It looks like Cecchetti ballet camp held annually here at Hope College is not going to contact me this year to serve as ballet accompanist. It’s hard to know exactly why. I remember last year there were some new accompanists that they imported. One in particular was an amazing pianist. So maybe they didn’t need me.
Or it could be that since I have dropped my land line they couldn’t contact me. This seems weird, since all they would have had to do was ask someone in the Ballet department for my contact info, but I guess it’s possible.
There is a slim possibility that I somehow have alienated myself from them, either with my personality or my playing.
But that seems a bit paranoid and thin skinned of me to think.
So there you are.
In watching and reading other people comment online, I have sometimes suspected that when people are going back and forth they have a preconceived idea they would like to prove.
This is pretty easy in the day of the interwebs. I do read comments quite a bit on a variety of web sites and topics.
Of course they quickly descend into name calling and arguing.
But sometimes someone will cite a statistic or a fact and put a link up.
When I was young and involved in the fundamentalist Christian church I learned of “proof-texting.” This was when someone would be discussing (often arguing) about some doctrine or moral point and then they would set off to find a bible verse (usually out of context) to back them up.
It reminds me of people linking in web pages to validate a cited statistic or concept or piece of information. I sometimes click on these links. Some don’t say what the comment thinks they are saying. Some are web sites dedicated to convincing readers and are not exactly information sites. But sometimes I do learn a bit more about what is being discussed.
I should point out that I have to wade through a lot of anger and crazy talk to find the little nuggets of information.

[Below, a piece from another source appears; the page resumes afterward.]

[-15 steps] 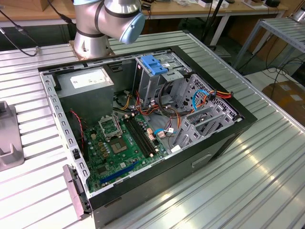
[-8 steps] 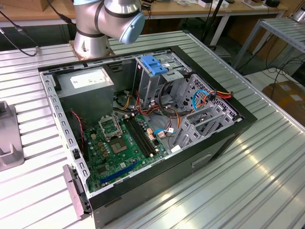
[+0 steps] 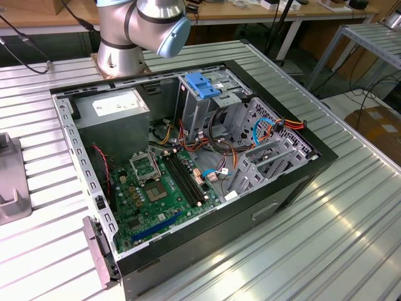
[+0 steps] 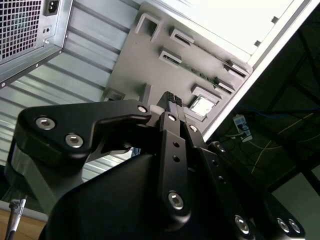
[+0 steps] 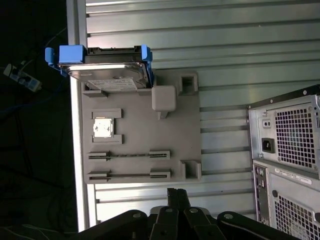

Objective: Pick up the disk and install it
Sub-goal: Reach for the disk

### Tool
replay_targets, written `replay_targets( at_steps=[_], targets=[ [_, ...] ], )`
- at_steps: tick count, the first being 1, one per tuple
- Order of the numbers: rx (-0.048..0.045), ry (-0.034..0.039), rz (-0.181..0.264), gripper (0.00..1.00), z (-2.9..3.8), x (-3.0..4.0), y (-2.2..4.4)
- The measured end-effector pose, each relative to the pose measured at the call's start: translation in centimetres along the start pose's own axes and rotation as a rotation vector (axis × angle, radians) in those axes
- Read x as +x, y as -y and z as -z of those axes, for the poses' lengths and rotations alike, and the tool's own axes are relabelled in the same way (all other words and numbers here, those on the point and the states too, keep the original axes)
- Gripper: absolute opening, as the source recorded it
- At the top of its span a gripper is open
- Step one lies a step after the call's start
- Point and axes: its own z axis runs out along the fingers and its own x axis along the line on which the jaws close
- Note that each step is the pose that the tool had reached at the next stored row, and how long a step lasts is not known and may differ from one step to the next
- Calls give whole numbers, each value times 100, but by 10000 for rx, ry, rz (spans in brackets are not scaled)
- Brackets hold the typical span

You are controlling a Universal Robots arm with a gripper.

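Observation:
The disk [image 5: 107, 75] is a grey-metal drive with a white label and blue side rails. It stands on edge in a slot at one end of a grey fixture plate [image 5: 140, 145]. My gripper [image 5: 177, 194] hovers above the opposite edge of that plate, well apart from the disk. Its black fingers are shut together with nothing between them. In the second wrist view the gripper [image 4: 172, 99] points at the same fixture plate [image 4: 145, 65].
An open computer case [image 3: 188, 169] lies on the ribbed metal table [image 3: 338, 226], with a motherboard, cables and a drive cage with a blue plastic tab [image 3: 203, 84]. Its rear panel [image 5: 285, 150] stands beside the fixture plate. A small chip [image 5: 103, 126] rests on the plate. The table edge [image 5: 77, 150] runs close by.

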Motion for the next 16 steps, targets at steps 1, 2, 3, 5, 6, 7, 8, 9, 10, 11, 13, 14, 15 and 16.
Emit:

I do find it instructive to read a ton of comments whether this is from other church musicians, people whose ideology I disagree with, or people commenting on a news story. It does take patience and time, however.

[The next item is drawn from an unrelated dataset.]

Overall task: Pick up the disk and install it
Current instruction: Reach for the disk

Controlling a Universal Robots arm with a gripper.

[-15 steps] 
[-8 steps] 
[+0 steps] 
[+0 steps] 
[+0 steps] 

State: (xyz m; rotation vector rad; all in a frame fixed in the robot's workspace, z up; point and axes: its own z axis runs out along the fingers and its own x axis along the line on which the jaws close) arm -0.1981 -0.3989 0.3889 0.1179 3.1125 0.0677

This is a link to the letters column in the New York Times Sunday Book Review. I have a tendency to read letters to newspapers like I read online comments. I find them interesting and sometimes instructive. One letter from Sam Friedlander from Tennessee had a sentence I admired in it:
When you’re 12, you should read to understand plot; when you’re 18, you should read to understand character development; when you’re 30, you should read to understand deeper implications.
On one of my visits to England I had difficulty communicating with my quasi-son-in-law about martinis. We were in a store and looking at booze. I told him I was interested in getting fixings for a martini. He didn’t seem to recognize what I was talking about. He showed me the vermouth section (Martini and Rossi, get it?).
I have read about an English gin which has a lower proof than the gin we buy in the USA. But I haven’t actually seen it. Anyway, this article is pretty interesting even though the drinks are very expensive.
Amazon and Hachette (the publisher) gave interviews to this reporter. According to the report this is the first time they have gone on record. Also, I didn’t know France had passed an “Anti-Amazon” law. Or at least their Senate has. It was unclear to me if the bill then was French law or not.
I do passionately love string quartets. I have listened to this quartet for most of my life in recordings. They played at Hope April of 2013 and were fabulous.
I love a good obit. This guy seems fascinating. I will definitely spotify him to hear his stuff.
So speaking of online comments, the ones on this article caused me to be a bit more skeptical of what Adelson, Buffett and Gates have to say in it. However I did like this:
Speaking of the members of Congress: “It’s time for 535 of America’s citizens to remember what they owe to the 318 million who employ them.”